Each of the various forms of water in this garden evokes a special concept. The paradox, however, is that abundant water flows in turquoise tiled streams, in an environment where water is scarce. Giving life to trees that bestow wide shade while the arid desert and unkind nature lie behind the walls of Fin Garden.
The water comes from the Soleymaniyeh spring. Firstly, the water is directed into a pool behind the garden. Then by the difference in the height of this pool with the surface of the streams, creating fountains that throw water upwards has been possible.
Jamshid al-Kashi, a famous mathematician and astronomer of the late 14th century AC, invented a water supplying system for Fin Garden. When? Two hundred years before Pascal sat his Law.
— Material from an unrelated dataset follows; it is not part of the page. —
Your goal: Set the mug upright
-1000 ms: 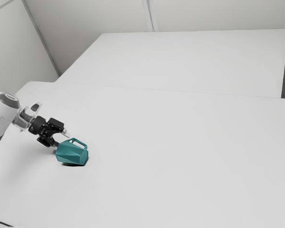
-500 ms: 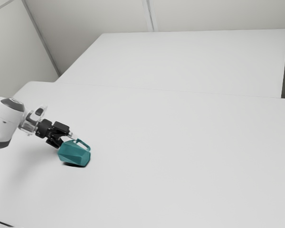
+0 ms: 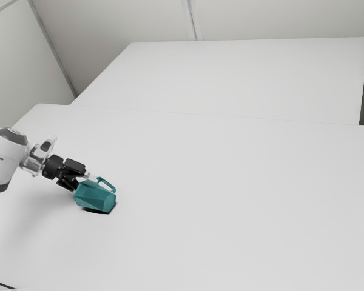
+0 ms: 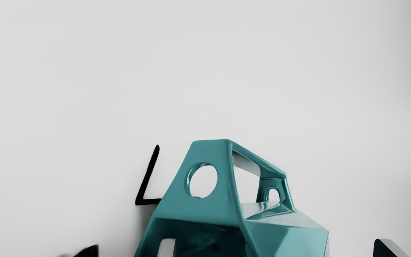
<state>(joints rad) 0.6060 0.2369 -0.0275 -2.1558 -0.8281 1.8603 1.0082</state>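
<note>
The mug [image 3: 95, 196] lies on its side on the tabletop [image 3: 230, 206], in the exterior view's left part, mouth toward the gripper [image 3: 85, 181] and handle [image 3: 108, 183] on its upper side. The gripper is at the mug's mouth end, to the exterior view's left, with the arm [image 3: 5, 154] farther left behind it. In the wrist view, one fingertip [image 4: 167, 248] is at the mouth and the other beside the mug, apart from it. Beyond the tabletop lies another flat surface [image 3: 230, 79], and behind that the wall [image 3: 279, 18]
</note>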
Jamshid al-Kashi used the law of difference in level and took advantage of the natural slope of the earth.
Beneath all the streams and around all the basins, at a depth of one meter, there are water pipes (pottery pipes called Tanbusheh), which are connected to the main basins on one side and blocked on the other side at the end of the stream.
So, water enters from one side and because the end of the pipe is blocked, water erupts out of the fountains. Because the ground surface has a slope, the diameter of the pipe has been changed to distribute the pressure. The beginning of the pipe is thicker than the end, so the pressure is divided and water comes out of the fountain at an equal rate.
All these beautiful elements, greenery, smooth weather, water, and a mansion with astonishing paintings know of the dark unhuman murder, happened in the Bath.
Amir Kabir began his chief minister during the reign of Nasser al-Din Shah Qajar. He was also the husband of the Shah’s sister.
All he wanted was justice. He eliminated the middlemen who were making a lot of money without any trouble. The Qajar princes, or anyone who received a title from the court, took salaries from the treasury. Amir put an end to such things. He also paid great attention to Iran’s economy at the time and education.
He founded the first university of Iran and believed that if the people were aware, they would not be subjected to so much oppression and dictatorship. His efforts did not seem to agree with the princes because they were deprived of that former prosperity. Of course, Britain and Russia were not satisfied with Amir Kabir’s decisions either. Amir considered their interventions as one of the main reasons for Iran’s lag in all aspects.
In any case, the alliance of the princes and the foreigners, and even the mother of Nasser al-Din Shah, conspired against him. One fine night, they made Nasser al-Din so drunk that he signed a paper with the direct order of murdering Amir. In the morning, when he woke up, he regretted what he had done and sent a courier to reject his previous order. But death was faster and the courier arrived in Kashan when Amir had bled out in the bath of Fin garden. Iran was deprived of his safe and prudent embrace and mourned.